Work task: The required result is each line of the entries below containing the string "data".

[Source records]
◆ ◆ ◆ ◆

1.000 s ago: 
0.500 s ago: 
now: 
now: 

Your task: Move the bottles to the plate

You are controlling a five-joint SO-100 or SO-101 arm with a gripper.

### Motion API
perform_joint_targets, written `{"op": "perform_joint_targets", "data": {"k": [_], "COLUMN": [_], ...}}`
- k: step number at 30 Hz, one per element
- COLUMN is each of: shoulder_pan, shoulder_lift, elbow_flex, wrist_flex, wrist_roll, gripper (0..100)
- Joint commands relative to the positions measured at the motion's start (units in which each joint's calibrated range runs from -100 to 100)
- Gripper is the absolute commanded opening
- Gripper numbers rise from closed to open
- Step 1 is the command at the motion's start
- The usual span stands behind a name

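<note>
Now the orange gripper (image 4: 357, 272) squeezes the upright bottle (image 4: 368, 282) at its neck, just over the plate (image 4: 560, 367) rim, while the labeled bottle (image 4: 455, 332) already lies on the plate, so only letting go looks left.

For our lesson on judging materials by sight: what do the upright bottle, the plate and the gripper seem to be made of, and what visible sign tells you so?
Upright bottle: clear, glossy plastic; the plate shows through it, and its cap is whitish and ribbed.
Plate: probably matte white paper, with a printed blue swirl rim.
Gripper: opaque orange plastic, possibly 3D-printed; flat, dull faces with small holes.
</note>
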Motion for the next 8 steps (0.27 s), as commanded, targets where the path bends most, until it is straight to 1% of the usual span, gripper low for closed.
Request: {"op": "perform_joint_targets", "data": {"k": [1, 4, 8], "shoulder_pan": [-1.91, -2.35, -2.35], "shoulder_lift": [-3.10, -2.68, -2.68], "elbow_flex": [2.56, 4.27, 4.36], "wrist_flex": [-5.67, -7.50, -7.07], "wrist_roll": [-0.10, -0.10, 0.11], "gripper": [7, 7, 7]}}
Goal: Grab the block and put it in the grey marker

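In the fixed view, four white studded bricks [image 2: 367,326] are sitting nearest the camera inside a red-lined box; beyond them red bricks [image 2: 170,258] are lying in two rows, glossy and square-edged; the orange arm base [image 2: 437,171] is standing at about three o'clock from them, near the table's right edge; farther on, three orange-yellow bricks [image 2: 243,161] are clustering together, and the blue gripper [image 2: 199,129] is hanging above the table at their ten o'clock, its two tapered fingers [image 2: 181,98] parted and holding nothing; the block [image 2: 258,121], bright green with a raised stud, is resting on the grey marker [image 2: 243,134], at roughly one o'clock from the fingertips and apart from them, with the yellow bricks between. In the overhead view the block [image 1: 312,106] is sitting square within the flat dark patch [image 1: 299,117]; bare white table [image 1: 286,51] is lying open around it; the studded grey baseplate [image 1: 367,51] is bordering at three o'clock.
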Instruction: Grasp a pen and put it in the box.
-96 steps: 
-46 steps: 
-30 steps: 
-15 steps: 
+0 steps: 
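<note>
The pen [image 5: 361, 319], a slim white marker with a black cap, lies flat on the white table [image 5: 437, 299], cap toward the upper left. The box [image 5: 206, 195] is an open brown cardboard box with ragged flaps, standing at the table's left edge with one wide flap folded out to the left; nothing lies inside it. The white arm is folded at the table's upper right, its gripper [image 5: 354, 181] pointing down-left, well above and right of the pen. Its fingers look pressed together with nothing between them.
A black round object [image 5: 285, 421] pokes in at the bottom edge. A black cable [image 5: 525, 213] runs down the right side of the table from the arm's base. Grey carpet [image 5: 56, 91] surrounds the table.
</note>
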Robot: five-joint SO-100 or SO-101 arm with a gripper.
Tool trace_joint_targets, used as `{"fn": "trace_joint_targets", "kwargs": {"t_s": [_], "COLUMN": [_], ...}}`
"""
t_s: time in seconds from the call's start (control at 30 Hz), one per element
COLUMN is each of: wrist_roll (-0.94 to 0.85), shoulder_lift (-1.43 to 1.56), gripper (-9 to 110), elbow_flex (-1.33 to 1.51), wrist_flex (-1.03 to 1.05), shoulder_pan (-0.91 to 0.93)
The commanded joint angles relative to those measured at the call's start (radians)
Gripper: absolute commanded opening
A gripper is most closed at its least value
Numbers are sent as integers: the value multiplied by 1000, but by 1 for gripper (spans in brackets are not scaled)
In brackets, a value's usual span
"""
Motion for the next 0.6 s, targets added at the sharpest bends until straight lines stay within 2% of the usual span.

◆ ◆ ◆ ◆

Response for this exercise:
perform_joint_targets, written `{"op": "perform_joint_targets", "data": {"k": [_], "COLUMN": [_], ...}}`
Request: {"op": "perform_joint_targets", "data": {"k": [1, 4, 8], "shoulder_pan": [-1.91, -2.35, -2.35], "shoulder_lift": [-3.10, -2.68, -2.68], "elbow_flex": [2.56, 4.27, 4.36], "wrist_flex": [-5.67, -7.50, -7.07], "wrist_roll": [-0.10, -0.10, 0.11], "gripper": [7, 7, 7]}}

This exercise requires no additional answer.